[[ Collected data open ]]

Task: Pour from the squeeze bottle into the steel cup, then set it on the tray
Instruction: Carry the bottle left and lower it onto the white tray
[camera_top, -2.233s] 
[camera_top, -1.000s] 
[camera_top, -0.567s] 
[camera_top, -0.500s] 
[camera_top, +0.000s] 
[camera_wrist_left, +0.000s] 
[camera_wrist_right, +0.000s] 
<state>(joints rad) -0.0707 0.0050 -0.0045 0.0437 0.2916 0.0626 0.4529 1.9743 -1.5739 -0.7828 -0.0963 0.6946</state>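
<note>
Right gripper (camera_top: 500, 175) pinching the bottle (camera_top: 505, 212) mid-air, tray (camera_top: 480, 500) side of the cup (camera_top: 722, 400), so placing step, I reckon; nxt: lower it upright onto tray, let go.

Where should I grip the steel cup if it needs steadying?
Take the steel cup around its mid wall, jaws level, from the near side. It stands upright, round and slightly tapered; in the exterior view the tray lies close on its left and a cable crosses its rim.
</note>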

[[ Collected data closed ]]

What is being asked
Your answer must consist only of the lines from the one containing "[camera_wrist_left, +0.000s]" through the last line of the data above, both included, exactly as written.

Solution below
[camera_wrist_left, +0.000s] 
[camera_wrist_right, +0.000s] 
<state>(joints rad) -0.0707 0.0050 -0.0045 0.0437 0.2916 0.0626 0.4529 1.9743 -1.5739 -0.7828 -0.0963 0.6946</state>
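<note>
Right gripper (camera_top: 500, 175) pinching the bottle (camera_top: 505, 212) mid-air, tray (camera_top: 480, 500) side of the cup (camera_top: 722, 400), so placing step, I reckon; nxt: lower it upright onto tray, let go.

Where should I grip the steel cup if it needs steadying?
Take the steel cup around its mid wall, jaws level, from the near side. It stands upright, round and slightly tapered; in the exterior view the tray lies close on its left and a cable crosses its rim.
</note>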

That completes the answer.